Industry executives and experts share their predictions for 2019.  Read them in this 11th annual VMblog.com series exclusive.

Contributed by Gary Tyreman, president and CEO, Univa

More HPC Cloud Migration and Machine Learning in the Enterprise

2019 will be a banner year for AI/machine learning, with HPC cloud and other technologies (such as GPUs) contributing to the advancement of machine learning projects moving into production. Here is a list of predictions for the coming year:

1)  Hybrid and dedicated clouds will drive massive growth in machine learning (ML) projects
Machine learning is poised for explosive growth over the next two years with an increasing number of projects moving into production by 2020, based on a recent survey of more than 344 technology and IT professionals. More than 80% of those surveyed confirm that they plan to use hybrid cloud for ML projects while keeping costs down. Univa customers are already asking for guidance with migrating their HPC and machine learning workloads to the cloud or hybrid environment, as they look to advance their ML projects into production.

2)  We will see a major shift for enterprises looking to migrate on-premise HPC to the cloud
We anticipate a large shift in attitude when it comes to cloud adoption for 2019. 451 Research estimates that 90 percent of companies will be in the cloud by 2019. Furthermore, the cloud category is the fastest growing HPC category at 14-18 percent. New frameworks, containers and cloud are changing how enterprises look at technical computing, to name a few factors. We envision richer solutions moving up the stack into the software layers as public cloud providers broaden their solutions. Also, we see more HPC-style computing offerings, including high speed interconnects, broader bare-metal services, and packaged data management and synchronization solutions.

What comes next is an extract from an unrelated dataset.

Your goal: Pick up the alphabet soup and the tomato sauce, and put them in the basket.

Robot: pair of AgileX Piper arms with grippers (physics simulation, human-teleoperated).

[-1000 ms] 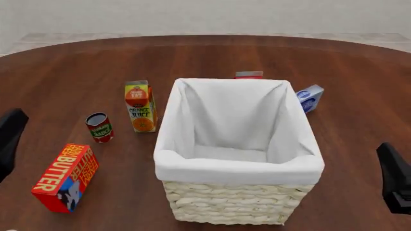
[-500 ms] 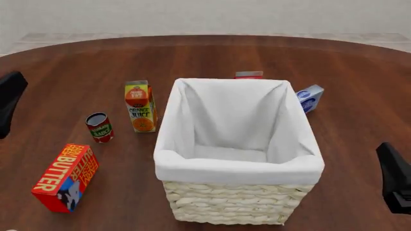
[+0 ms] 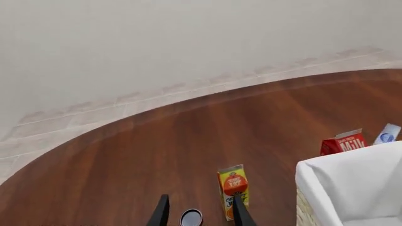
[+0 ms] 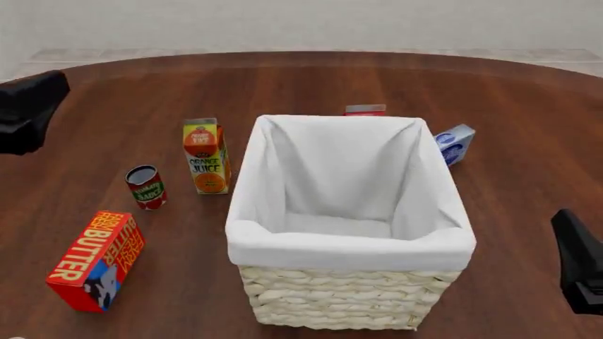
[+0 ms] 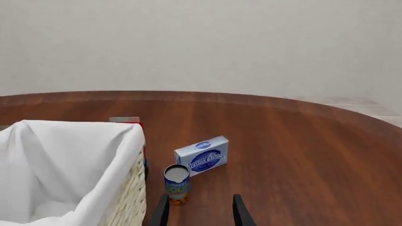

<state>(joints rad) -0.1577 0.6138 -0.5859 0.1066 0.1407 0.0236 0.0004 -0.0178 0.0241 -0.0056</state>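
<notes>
Left arm (image 4: pixel 28 109): black bulk now higher and further in at the left edge of the front view than half a second ago, above the table's far-left part. Right arm (image 4: pixel 580 261) unchanged at the lower right edge. No item has shifted.

Left gripper (image 3: pixel 199 215): fingers apart, nothing between them but open air; the small red-and-green tomato sauce can with dark top (image 3: pixel 191 218) shows in the gap, well ahead on the table. Right gripper (image 5: pixel 199 211): fingers apart, empty; the blue-labelled alphabet soup tin with silver top (image 5: pixel 176 183) stands just ahead, beside the basket wall.

Count:
- One large pale wicker basket with white liner (image 4: pixel 351 296), centre, empty.
- One tomato sauce can, upright, left of basket.
- One alphabet soup tin, hidden behind the basket in the front view.
- One tall orange juice carton (image 4: pixel 206 156), between sauce can and basket.
- One red butter box (image 4: pixel 96 259), near left.
- One red milk carton (image 4: pixel 366 110), behind basket.
- One blue-white cream cheese box (image 4: pixel 455 144), far right of basket.
- One dark wooden round table (image 4: pixel 123 92).
</notes>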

3)  Extreme scale automation is finally moving to the cloud
Thanks to compute-intensive application's industries, such as genomics, semiconductor and financial services, to name a few, scientists and engineers are using high performance computing (HPC) to help solve their most complex problems. Requirements to run jobs frequently include big compute, high-throughput, and fast networking. Until recently, the cloud simply wasn't an option for these workloads because there was too much data to move, or costs were too high. That said, we are now seeing cloud providers have advanced to a point that the same type of on-premise infrastructure and services can be replicated in the cloud. Also, many life sciences, deep learning and semiconductor design organizations are under tremendous pressure to build quality products and get to market faster, which often demands extensive computer simulation. As a result, we will be seeing more and more large cluster workloads for these types of industries in the one or two million core count size. These enterprises will be looking to get results faster through extreme scale and will need a policy automation tool that allows their organizations to dynamically create, scale and tear-down cloud-based infrastructure in response to changing workload demand.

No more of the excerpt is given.